Hep söylüyoruz; hayvanlara kötü davranan, eziyet ve işkence eden, öldüren insanlar suça eğilimli insanlardır. Hayvanların haklarını korumak ve savunmak aslında insanları da korumaktır.
Bugün hayvanlara karşı suç işleyen “hastalıklı” kişilerin yarın insanlara zarar vermeyeceğini kimse garanti edemez. Hatta bilimsel araştırmalar, seri katillerin geçmişlerinde mutlaka hayvanlara yönelik suçlara rastlandığını ortaya koyuyor.
Biliyorsunuz; geçtiğimiz hafta sosyal medya Aliağa'da kaldırımda yatan masum köpeğe bir kendini bilmezin, ortada hiçbir sebep yokken attığı tekme olayı ile çalkalandı. Neye uğradığını şaşıran hayvan can havliyle karanlıkta gözden kaybolmuş; kaybolan köpeğini arayan sahibinin sosyal medyadaki paylaşımı sayesinde olay ortaya çıkmıştı. Mia bulunduktan kısa süre sonra sahibi polise şikayetçi oldu. Kamera görüntüleri sayesinde suçlu bulundu.
Tekmeci N.Y.'nin daha önce 12 ayrı suçtan sabıkasının olduğu belirlendi. Bir değil, iki değil 12 suça karışmış! Hayvanlara eziyet eden insanların suça eğilimli olduklarına kanıt arayanlara duyurulur.
Bu tip insanların hayvanlara karşı işledikleri suçlar TCK kapsamında değerlendirilmeli, ağır yaptırımları olmalı, diyoruz ama... kime diyoruz. Maalesef N.Y. göz açıp kapayana kadar serbest kaldı. Tek umudumuz 5199 sayılı yasanın artık bir an evvel değişmesi...

* * *
Hayvanlara karşı suç işleyenler bir yana; bir de hayvanlara karşı işlenmiş suçları masum gösteren; hatta bu suçlara gösterilen reaksiyonları küçümseyen bir güruh da var.

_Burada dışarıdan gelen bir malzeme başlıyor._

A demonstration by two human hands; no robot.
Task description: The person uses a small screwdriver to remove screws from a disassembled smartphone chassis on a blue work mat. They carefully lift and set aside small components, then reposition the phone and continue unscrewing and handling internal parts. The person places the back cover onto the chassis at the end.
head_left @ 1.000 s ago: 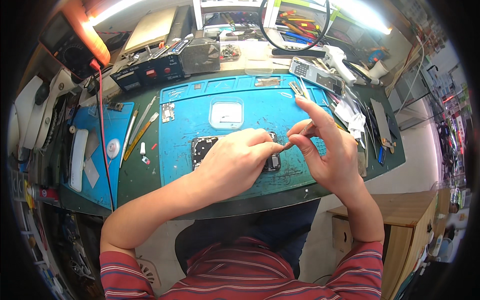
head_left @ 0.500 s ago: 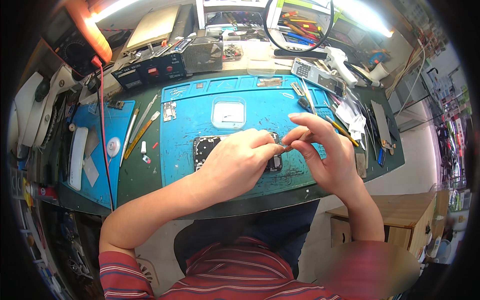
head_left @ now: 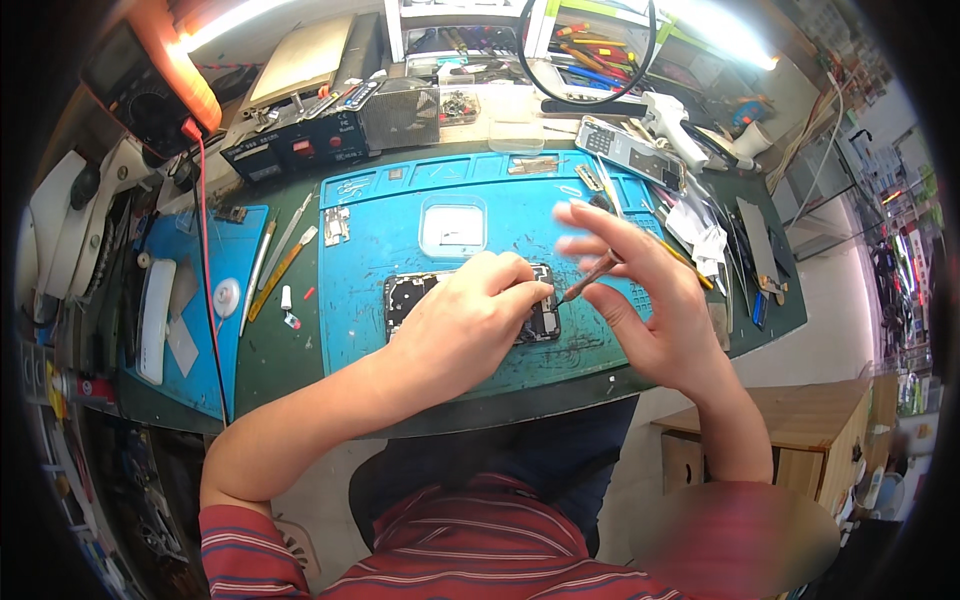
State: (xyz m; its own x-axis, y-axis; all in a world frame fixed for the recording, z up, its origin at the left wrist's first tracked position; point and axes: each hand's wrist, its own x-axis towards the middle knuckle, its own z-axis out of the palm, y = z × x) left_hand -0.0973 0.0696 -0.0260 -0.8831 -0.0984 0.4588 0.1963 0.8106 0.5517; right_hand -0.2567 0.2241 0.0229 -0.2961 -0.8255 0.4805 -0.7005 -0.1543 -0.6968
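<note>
An opened smartphone [head_left: 404, 294] lies across the blue repair mat, its dark insides facing up. My left hand [head_left: 460, 318] rests over its middle, covering much of it. Thumb and forefinger are pinched together near the phone's right end; whatever is between them is too small to make out. To the right, my right hand [head_left: 660, 305] grips a small screwdriver [head_left: 592, 274] with a reddish-brown handle. The dark tip slants down toward the left, close to the phone's right edge. I cannot tell whether it touches. The fingers of this hand are partly blurred.
Beyond the phone sits a clear shallow box [head_left: 454, 227] with a small white piece. A metal part [head_left: 337, 226] lies at the mat's left. Tweezers and a yellow-handled knife [head_left: 284, 275] lie farther left. Behind stand a black power unit [head_left: 300, 145] and a multimeter [head_left: 140, 100].
My right hand's fingers have spread apart and lifted, showing more of the screwdriver, which now slants down at the phone's right end. My left hand has shifted slightly left.
</note>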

İstanbul’da yaşayan Merve Işıktaş adlı bir vatandaş yaz tatili için 1.5 yaşındaki Odin isimli köpeğiyle birlikte Bursa’ya gitti; tatil sonrası dönüşte; bindiği otobüsün yetkililerinin her türlü garantiyi vermelerine, sürekli hayvanları güvenle taşıdıklarını söylemelerine rağmen, köpeği Odin kafesiyle konulduğu kabinde öldü.
Köpeğinin ölüsüyle karşılaşan Işıktaş tabii ki müthiş bir üzüntü yaşadı. Üzgün ve perişan halde firmayı aradı ama suçu ona atmaya çalıştılar. Sıcağı sıcağına jandarmaya tutanak tutturacağını ve şikayetçi olacağını söyledi. Jandarma gecikince işler çirkinleşti. Otobüs personeli, “Bir sürü insan ölüyor. Sen bir köpek için ağlıyorsun. Hepimiz bunun için bekliyoruz. İşimiz, gücümüz var” dediler. Firmaya da bunu ilettiğinde benzer bir cevap aldı: “Bir sürü asker, Müslüman ölüyor. Sen bir köpek için insanları alıkoyuyorsun” denildi.
Sen hem müşterine her türlü güveni verdikten sonra köpeğinin ölümüne neden ol; hem de özür dileyeceğin yerde zeytinyağı gibi üste çık. Yetmiyormuş gibi can dostuna ağlayan, yas tutan insana diklen!
Senin ne haddine insanların kime, neye, ne şekilde üzüleceklerine karar vermek?
Herkes sen mi ki; yasını önem sırasına göre tutsun?
Herkes sen mi ya insana ya hayvana üzülsün; ikisini bir arada yapamasın?
Ananem kızınca “Benim Giritli damarımı attırmayın” derdi. Sapla samanı karıştıran, böyle aymaz insanlar, bana da miras kalmış o damarı attırmaya yetiyor.
Biz hem kedimize, köpeğimize, hem ağacımıza, hem insanımıza hem şehidimize ağlar, yas tutarız. Seçmece yaşamıyoruz duygularımızı. Yüreğimiz hepsine yetecek kadar büyük çok şükür.